A comprehensive photoelectrochemical investigation on 96 different molecule-modified CH3NH3PbI3 halide perovskite materials is performed, which helps evaluate the molecular influence (solvent molecule ratios, halide additives and post-treatment molecules) on the halide perovskite aqueous optoelectronic stability. A champion system based on ‘calcein+PbBr2 + DMSO’ is identified; it delivers a large aqueous photocurrent (3 × 10−5 A/cm2) and an improved aqueous stability (retention index) of 92.5% after 200 s water immersion.

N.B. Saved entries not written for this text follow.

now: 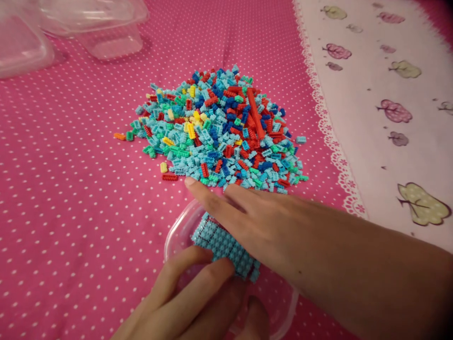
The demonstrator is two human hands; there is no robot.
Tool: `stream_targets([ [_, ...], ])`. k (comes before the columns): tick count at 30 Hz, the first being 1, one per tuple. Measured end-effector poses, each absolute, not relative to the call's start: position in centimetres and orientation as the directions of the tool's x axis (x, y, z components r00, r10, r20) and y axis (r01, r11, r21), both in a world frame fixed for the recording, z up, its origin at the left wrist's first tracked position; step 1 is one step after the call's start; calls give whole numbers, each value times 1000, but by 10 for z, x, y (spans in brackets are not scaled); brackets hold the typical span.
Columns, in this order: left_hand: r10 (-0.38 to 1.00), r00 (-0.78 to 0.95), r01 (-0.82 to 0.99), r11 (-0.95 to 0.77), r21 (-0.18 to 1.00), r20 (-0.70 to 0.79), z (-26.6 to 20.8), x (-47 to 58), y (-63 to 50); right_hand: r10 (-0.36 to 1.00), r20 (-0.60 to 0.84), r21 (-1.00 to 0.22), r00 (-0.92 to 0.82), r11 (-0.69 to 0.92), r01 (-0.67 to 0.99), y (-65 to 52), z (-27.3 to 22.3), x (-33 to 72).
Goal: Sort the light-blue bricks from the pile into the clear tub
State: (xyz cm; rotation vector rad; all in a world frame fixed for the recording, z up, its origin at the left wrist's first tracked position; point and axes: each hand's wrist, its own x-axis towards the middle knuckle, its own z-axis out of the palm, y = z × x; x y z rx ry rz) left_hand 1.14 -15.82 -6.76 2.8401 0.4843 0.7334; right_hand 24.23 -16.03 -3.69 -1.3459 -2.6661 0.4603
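Observation:
A block of light blue building bricks [222, 243] joined into a studded, wall-like piece is held over a clear plastic container [171, 233]. My left hand [198, 297] grips its near side, fingers bent against the studs and thumb lower down. Stretched across the far rim, my right hand [255, 219] has its index finger extended to the near edge of a heap of loose small bricks [219, 127]. That fingertip is close to a red brick [170, 178] and a pale yellow brick [163, 167]. The right hand's other fingers are partly hidden, and nothing shows in them.
Clear plastic containers [113, 40] stand at the far left. The heap mixes light blue, dark blue, green, red and yellow bricks on a pink dotted tablecloth [71, 198]. A white lace-edged runner [361, 118] with leaf-like prints lies along the right.

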Motion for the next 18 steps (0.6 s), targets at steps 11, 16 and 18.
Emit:
stream_targets([
  [11, 345, 851, 258, -931, 258, 397, -70, 6, -160, 820, -24, -313, -572, 537, 783, -158, -30, 236],
  [16, 356, 835, 263, -928, 263, 420, -70, 8, -159, 831, -61, -379, -552, 493, 784, -152, -24, 234],
  [18, 350, 836, 259, -931, 258, 423, -69, 9, -159, 836, -85, -387, -542, 474, 791, -151, -24, 235],
])
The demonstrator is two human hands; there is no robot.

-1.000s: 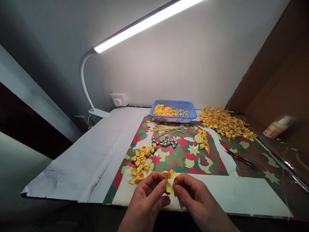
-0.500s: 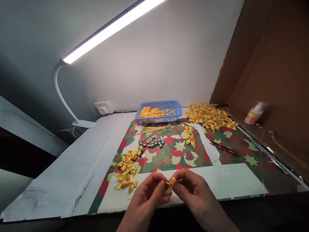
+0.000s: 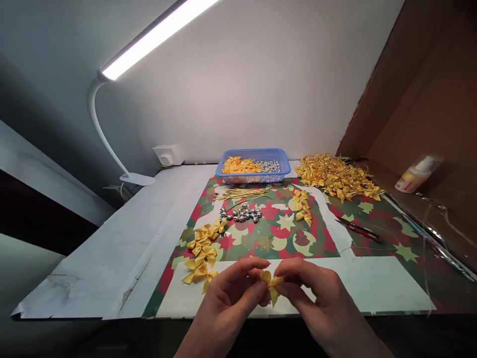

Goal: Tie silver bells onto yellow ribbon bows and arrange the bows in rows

An accurate extra-tree machine learning model is constructed, with SHAP feature analysis highlighting the hydrophilicity and lipophilicity of the organic molecules for the perovskite aqueous optoelectronic stability. An accurate genetic model is provided to offer alternative machine interpretability and address the ‘black-box’ issue. A more approachable machine learning model with the mathematical expression of Stability = f1+f2−f3 is designed to describe the perovskite stability. The resulting expression decouples the molecular contributions into hydrophilicity, electrotopology and surface areas of the tri-molecules. The post-hoc DFT calculation suggests the possibility of multiple surface intermolecular bonds, such as hydrogen bonds and anion··π surface interactions in the self-assembled layer to stabilize the interfacial structures in the champion system. The calculation suggests the absence of deep-level defects, improved light harvesting properties and higher S-Q and SLME efficiencies in the ‘calcein+PbBr2 + DMSO’ system. The present study confirms the efficacy of the proposed ‘global optimization’ strategy to address the aqueous instability issue of halide perovskite materials, and calls for more multi-mode modeling studies to comprehensively evaluate the molecule-modified materials.